Published: 19 July 2010

Abstract

Background

Multiple uncontrolled medical conditions may act as competing demands for clinical decision making. We hypothesized that multiple uncontrolled cardiovascular risk factors would decrease blood pressure (BP) medication intensification among uncontrolled hypertensive patients.

Methods

We observed 946 encounters at two VA primary care clinics from May through August 2006. After each encounter, clinicians recorded BP medication intensification (BP medication was added or titrated).
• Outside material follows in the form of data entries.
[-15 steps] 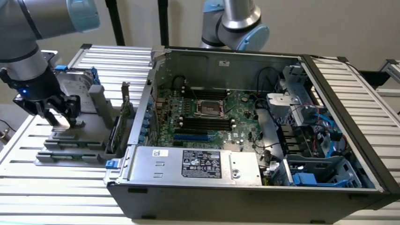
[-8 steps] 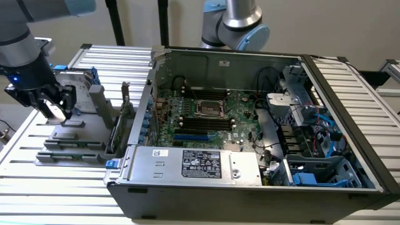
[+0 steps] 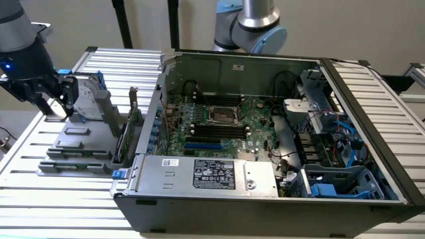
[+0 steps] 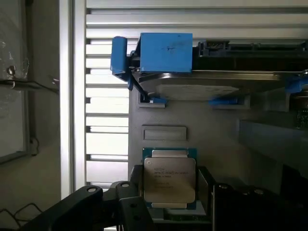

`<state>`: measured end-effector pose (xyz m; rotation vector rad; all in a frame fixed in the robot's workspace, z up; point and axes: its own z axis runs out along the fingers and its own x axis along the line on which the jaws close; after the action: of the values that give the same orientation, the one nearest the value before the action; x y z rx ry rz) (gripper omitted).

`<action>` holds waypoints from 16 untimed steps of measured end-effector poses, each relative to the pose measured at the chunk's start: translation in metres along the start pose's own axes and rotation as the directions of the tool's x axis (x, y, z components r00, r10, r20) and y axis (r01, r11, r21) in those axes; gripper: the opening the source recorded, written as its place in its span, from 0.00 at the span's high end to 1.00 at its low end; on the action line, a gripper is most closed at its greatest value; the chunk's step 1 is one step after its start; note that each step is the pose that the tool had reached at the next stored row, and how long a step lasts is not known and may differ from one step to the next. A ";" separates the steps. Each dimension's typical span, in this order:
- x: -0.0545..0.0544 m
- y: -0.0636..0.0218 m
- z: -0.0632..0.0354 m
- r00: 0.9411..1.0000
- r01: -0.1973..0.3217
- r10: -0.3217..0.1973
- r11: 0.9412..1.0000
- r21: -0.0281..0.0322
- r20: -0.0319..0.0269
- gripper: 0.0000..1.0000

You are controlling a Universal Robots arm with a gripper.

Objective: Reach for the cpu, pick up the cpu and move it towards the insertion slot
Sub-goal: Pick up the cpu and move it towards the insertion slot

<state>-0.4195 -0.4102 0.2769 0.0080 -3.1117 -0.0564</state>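
Arm (image 3: 23, 47) at exterior view's left, gripper (image 3: 56, 107) pointing down

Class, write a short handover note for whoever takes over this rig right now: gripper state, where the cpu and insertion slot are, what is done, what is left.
Gripper: down at the grey holder on the exterior view's left, right at the cpu; a grasp cannot be confirmed.
Cpu: at the holder, near the hard drive, outside the computer case.
Insertion slot: on the board inside the case, well away from the gripper.
Done: the reach.
Left: cpu not yet moved to the slot.
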 end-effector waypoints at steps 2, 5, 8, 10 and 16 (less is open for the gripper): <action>-0.003 0.0003 -0.0093 1.000 0.000 0.000 1.000 0.000 0.000 0.45; -0.010 0.0006 -0.0230 1.000 0.000 0.000 1.000 0.000 0.000 0.45; -0.019 0.0010 -0.0370 1.000 0.000 0.000 1.000 0.000 0.000 0.45; -0.027 0.0010 -0.0464 1.000 0.000 0.000 1.000 -0.001 -0.001 0.45; -0.054 0.0012 -0.0746 1.000 0.000 0.000 1.000 -0.006 -0.002 0.45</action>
<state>-0.3638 -0.4115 0.3500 0.0081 -3.1091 -0.0653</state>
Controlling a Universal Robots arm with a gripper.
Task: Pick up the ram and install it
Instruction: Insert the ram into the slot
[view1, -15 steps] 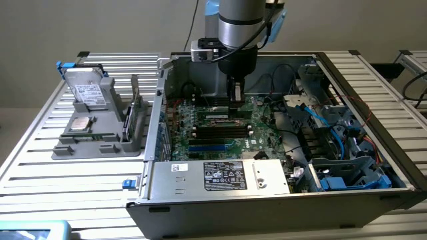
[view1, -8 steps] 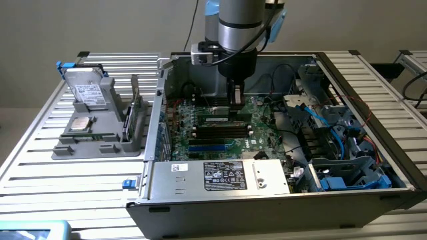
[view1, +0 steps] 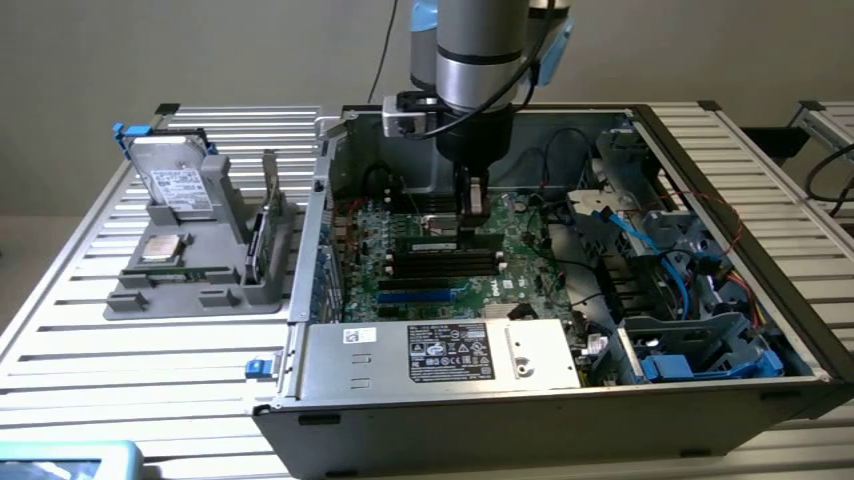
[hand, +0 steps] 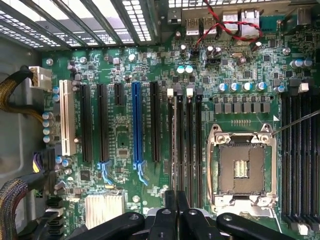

Demographic, clinical, and laboratory information were collected from the medical record. We examined BP medication intensification by presence and control of diabetes and/or hyperlipidemia. 'Uncontrolled' was defined as hemoglobin A1c ≥ for diabetes, BP ≥ 140/90 mmHg (≥ 130/80 mmHg if diabetes present) for hypertension, and low density lipoprotein cholesterol (LDL-c) ≥ 130 mg/dl (≥ 100 mg/dl if diabetes present) for hyperlipidemia. Hierarchical regression models accounted for patient clustering and adjusted medication intensification for age, systolic BP, and number of medications.

Results

Among 387 patients with uncontrolled hypertension, 51.4% had diabetes (25.3% were uncontrolled) and 73.4% had hyperlipidemia (22.7% were uncontrolled). The BP medication intensification rate was 34.9% overall, but higher in individuals with uncontrolled diabetes and uncontrolled hyperlipidemia: 52.8% overall and 70.6% if systolic BP ≥ 10 mmHg above goal. Intensification rates were lowest if diabetes or hyperlipidemia were controlled, lower than if diabetes or hyperlipidemia were not present. Multivariable adjustment yielded similar results.

Conclusions

The presence of uncontrolled diabetes and hyperlipidemia was associated with more guideline-concordant hypertension care, particularly if BP was far from goal. Efforts to understand and improve BP medication intensification in patients with controlled diabetes and/or hyperlipidemia are warranted.